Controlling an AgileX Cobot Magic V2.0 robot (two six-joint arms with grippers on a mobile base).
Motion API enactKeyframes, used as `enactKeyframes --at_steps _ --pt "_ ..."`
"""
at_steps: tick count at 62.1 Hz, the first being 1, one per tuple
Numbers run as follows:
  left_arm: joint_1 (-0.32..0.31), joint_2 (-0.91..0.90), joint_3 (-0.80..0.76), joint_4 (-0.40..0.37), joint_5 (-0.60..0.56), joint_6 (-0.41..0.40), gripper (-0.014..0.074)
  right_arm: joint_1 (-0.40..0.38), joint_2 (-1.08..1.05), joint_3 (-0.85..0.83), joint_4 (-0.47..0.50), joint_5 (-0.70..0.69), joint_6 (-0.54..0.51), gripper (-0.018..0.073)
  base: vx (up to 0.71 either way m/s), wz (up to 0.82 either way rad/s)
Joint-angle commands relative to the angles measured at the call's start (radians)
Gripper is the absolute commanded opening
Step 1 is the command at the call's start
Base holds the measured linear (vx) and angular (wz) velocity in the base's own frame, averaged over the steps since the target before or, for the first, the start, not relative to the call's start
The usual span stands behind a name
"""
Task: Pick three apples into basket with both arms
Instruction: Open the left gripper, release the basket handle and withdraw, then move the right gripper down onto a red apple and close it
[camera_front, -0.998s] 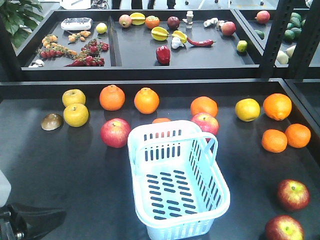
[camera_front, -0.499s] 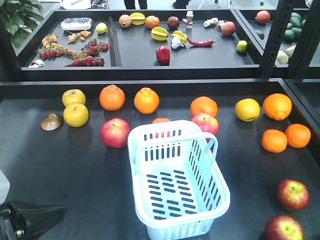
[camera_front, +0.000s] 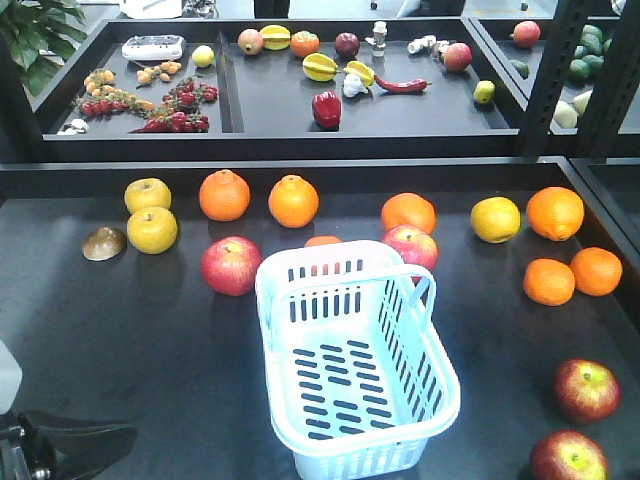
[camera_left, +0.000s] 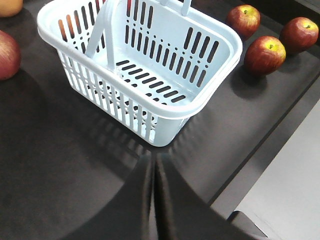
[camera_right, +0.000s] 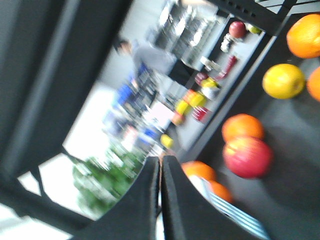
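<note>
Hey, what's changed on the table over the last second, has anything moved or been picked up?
Only the left arm, in the lower-left corner of the front view, shifted slightly and now sits a little lower in the picture. Nothing was taken hold of or let go: the left gripper is shut and empty. The basket, the apples and the oranges stayed where they were.

Pale blue basket (camera_front: 352, 462) (slotted sides), dark red apples (camera_front: 587, 388).
</note>
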Motion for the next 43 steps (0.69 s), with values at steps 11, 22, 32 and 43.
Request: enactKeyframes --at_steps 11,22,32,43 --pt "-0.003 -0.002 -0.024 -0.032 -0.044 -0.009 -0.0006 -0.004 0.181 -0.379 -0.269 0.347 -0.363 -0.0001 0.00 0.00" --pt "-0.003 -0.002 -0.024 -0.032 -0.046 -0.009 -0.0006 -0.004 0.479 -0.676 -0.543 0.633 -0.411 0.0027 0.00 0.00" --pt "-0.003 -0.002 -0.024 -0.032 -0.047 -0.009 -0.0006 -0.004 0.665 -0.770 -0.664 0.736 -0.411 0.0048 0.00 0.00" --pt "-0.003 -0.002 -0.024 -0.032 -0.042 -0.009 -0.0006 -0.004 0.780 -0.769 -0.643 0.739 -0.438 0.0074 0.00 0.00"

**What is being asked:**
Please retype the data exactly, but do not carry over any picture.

**Written answer:**
Controlling an AgileX Cobot Magic V2.0 robot (two six-joint arms with grippers on a mobile base).
Motion API enactKeyframes, used as `enactKeyframes --at_steps _ --pt "_ ..."`
"""
at_steps: tick count at 62.1 Hz, the first being 1, one per tuple
Numbers run as follows:
  left_arm: joint_1 (-0.32..0.31), joint_2 (-0.91..0.90), joint_3 (-0.80..0.76), joint_4 (-0.40..0.37), joint_5 (-0.60..0.56), joint_6 (-0.41..0.40), gripper (-0.014..0.074)
  right_arm: joint_1 (-0.40..0.38), joint_2 (-1.08..1.05), joint_3 (-0.85..0.83), joint_4 (-0.47..0.50), joint_5 (-0.70..0.69), joint_6 (-0.54..0.51), gripper (-0.018..0.073)
  base: vx (up to 0.71 either way m/s), wz (up to 0.82 either way rad/s)
Joint-angle commands relative to the angles measured at the call's start (radians)
Gripper is the absolute commanded opening
Step 1 is the command at the call's start
Base holds the measured linear (vx) and angular (wz) velocity in the base's own frame, averaged over the steps since the target before or, for the first, the start, not relative to the call's start
The usual span stands behind a name
"""
Task: Pick three apples into basket with both arms
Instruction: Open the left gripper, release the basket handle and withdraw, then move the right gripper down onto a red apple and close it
[camera_front, -0.998s] 
[camera_front, -0.499s] 
[camera_front, +0.000s] 
[camera_left, +0.000s] 
[camera_right, +0.000s] 
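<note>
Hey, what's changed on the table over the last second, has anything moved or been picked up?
Only the left arm, in the lower-left corner of the front view, shifted slightly and now sits a little lower in the picture. Nothing was taken hold of or let go: the left gripper is shut and empty. The basket, the apples and the oranges stayed where they were.

Pale blue basket (camera_front: 352, 462) (slotted sides), dark red apples (camera_front: 587, 388).
</note>
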Motion for the next 43 steps (0.69 s), with values at steps 11, 22, 32 and 43.
Request: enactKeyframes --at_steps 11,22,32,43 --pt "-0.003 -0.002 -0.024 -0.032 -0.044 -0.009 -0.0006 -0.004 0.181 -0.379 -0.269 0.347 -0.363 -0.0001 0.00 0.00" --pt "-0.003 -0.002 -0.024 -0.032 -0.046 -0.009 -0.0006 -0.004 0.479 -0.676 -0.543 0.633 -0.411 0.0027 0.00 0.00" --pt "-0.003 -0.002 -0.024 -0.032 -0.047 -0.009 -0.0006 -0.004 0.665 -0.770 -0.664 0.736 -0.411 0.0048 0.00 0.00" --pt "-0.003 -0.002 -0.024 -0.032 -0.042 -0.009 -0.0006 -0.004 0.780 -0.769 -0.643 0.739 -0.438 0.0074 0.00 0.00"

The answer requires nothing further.